Similar to the discussion on multiple linear regression, is there a discussion addressing outliers and influential observations in undertaking multiple logistic regression? Do you have a recommended suite of Real Statistics features that one should use?

Regards,

Rich

Rich,

I have not yet included this on the website or in the software, but I really should. I will look into this for a future release. In the meantime, here is an article that may be helpful:

http://scialert.net/fulltext/?doi=jas.2011.26.35&org=11

Charles

Hi, Charles

If you incorporate a discussion/tool for outlier detection in logistic regressions, perhaps you could include something on power as well?

Regards,

Rich

Rich,

I plan to add information about power and sample size for logistic regression. Just haven’t gotten to it yet.

Charles

Pingback: Examples of logistic regression and multinomial logistic regression - MathHub

Dear Charles,

I have followed your method using my data set, which has a sample size of ~500 and ~150 unique x-values, however only ~30 of the population died. This results in many infinity and negative infinity values for the ln Odds(E) graph. Is it still possible to create this graph and obtain the coefficients for the line of best fit?

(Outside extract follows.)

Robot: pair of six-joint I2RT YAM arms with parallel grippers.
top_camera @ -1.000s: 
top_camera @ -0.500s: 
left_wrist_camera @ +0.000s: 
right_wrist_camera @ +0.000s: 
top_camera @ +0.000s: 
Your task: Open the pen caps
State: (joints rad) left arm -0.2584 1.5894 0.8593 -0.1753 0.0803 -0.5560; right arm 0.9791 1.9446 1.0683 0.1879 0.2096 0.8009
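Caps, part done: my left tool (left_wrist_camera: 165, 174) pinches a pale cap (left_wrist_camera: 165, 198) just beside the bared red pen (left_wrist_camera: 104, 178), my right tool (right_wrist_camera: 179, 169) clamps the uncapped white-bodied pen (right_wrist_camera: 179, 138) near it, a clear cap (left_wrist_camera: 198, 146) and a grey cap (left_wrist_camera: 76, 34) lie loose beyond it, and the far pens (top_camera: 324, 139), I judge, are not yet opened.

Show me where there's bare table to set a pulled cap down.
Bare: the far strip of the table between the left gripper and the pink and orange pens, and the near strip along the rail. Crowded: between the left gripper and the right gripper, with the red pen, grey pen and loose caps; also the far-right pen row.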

My end goal is to create an ROC curve to find out how good the x-values are at predicting the outcome (lived/died).

Thanks a lot,

Ally

Ally,

I suggest that you create an example that adheres to the situation that you describe and try logistic regression to see what happens. My guess is that there is a good chance that it will still be possible to create the ROC curve that you are looking for.

Charles

Mr Charles,

The information you have provided here is truly helpful for someone like me who is studying statistics. Would you mind elaborating little bit how do we get the likelihood statistic as a binomial distribution?Thank you

Sorry, but I don’t understand your question. Are you looking for the likelihood statistic for the binomial distribution?

Charles

Apologies for not being clear with my question.I’m asking about the likelihood function which is used for evaluating the model.The formula which you have used to compare between the predicted probability and the actual outcome and which is converted to log likelihood statistic which is being maximized.The formula mentioned above definition 5 on this page.

Chirag,

I suggest that you look at the following webpage

http://www.real-statistics.com/general-properties-of-distributions/maximum-likelihood-function/

The idea is that the probability that the sample will occur as it does is a product of probabilities. This is because the sample elements are independent of each other; i.e. P(A and B) = P(A) x P(B) when A and B are independent events. Thus the likelihood function L is a product of probability function values (that are dependent on certain parameters). For logistic regression, the probability function is the pdf for the binary distribution.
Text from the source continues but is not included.